Begin your copy at the line holding "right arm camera" and end it at the last line of the listing. Keep every line exact and leave out the pictures.

|---|

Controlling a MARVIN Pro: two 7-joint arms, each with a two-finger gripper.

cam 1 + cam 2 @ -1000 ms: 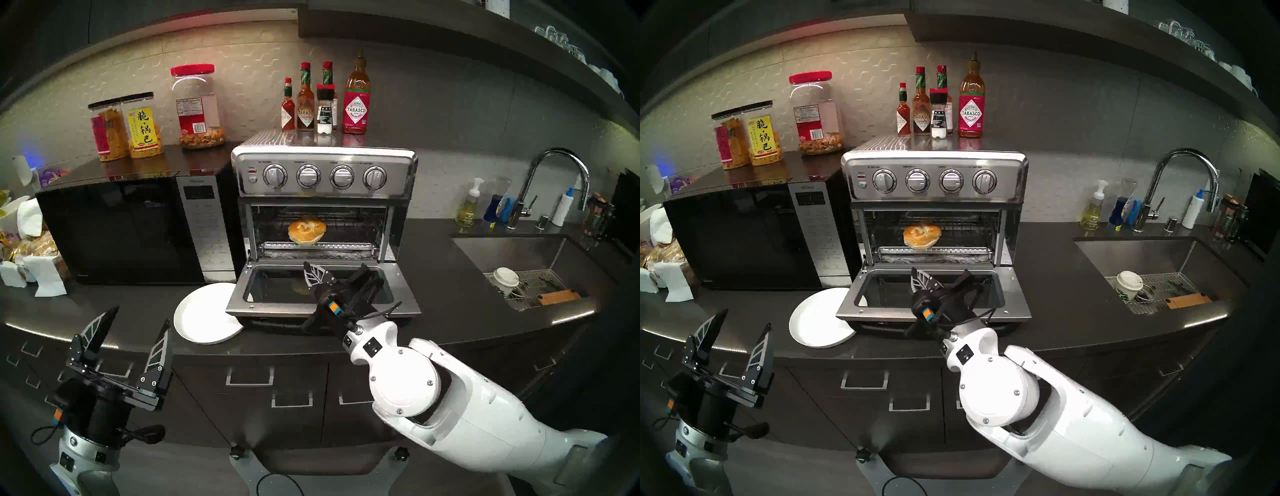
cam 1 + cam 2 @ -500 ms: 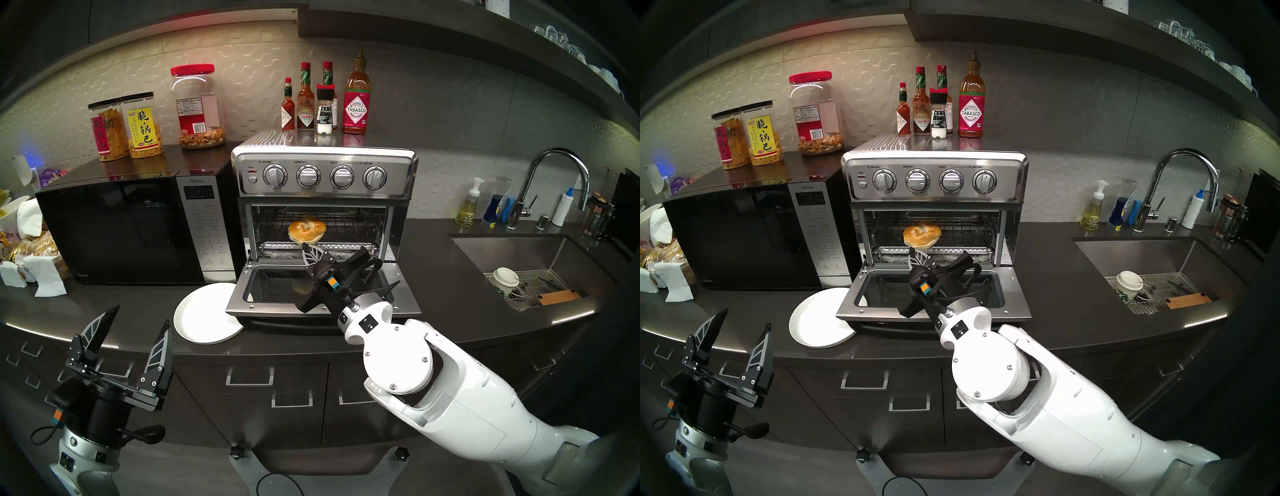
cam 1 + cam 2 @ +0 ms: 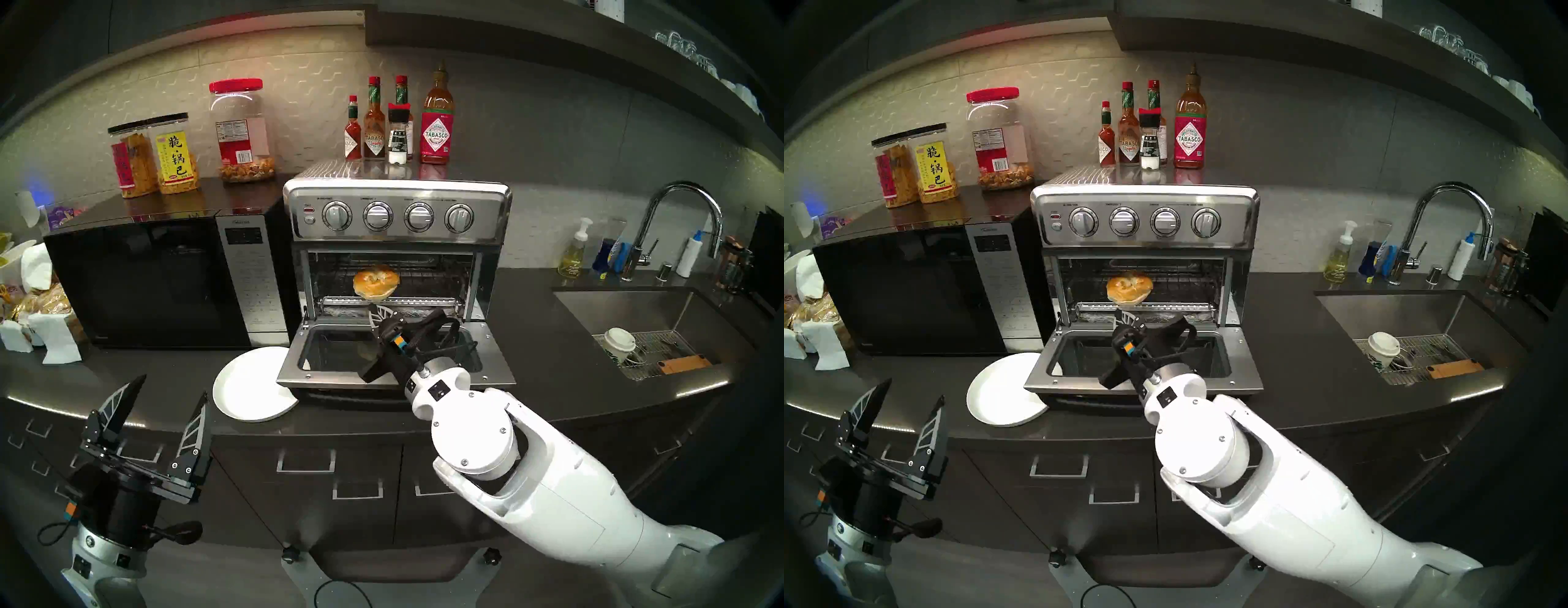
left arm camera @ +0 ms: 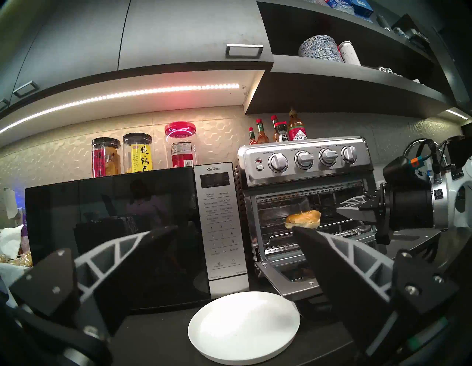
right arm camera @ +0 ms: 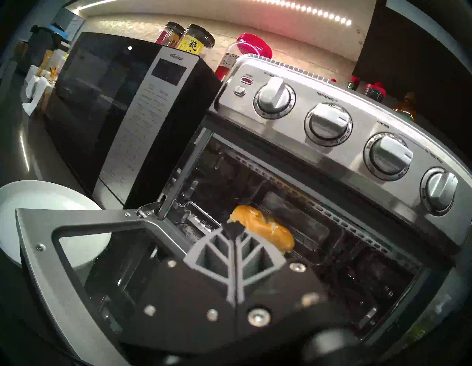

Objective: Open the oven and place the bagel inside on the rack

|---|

OUTPUT FOR THIS EXERCISE:
right arm camera @ +0 ms: 

Objective: Open the oven and place the bagel inside on the rack

The answer has been given in full.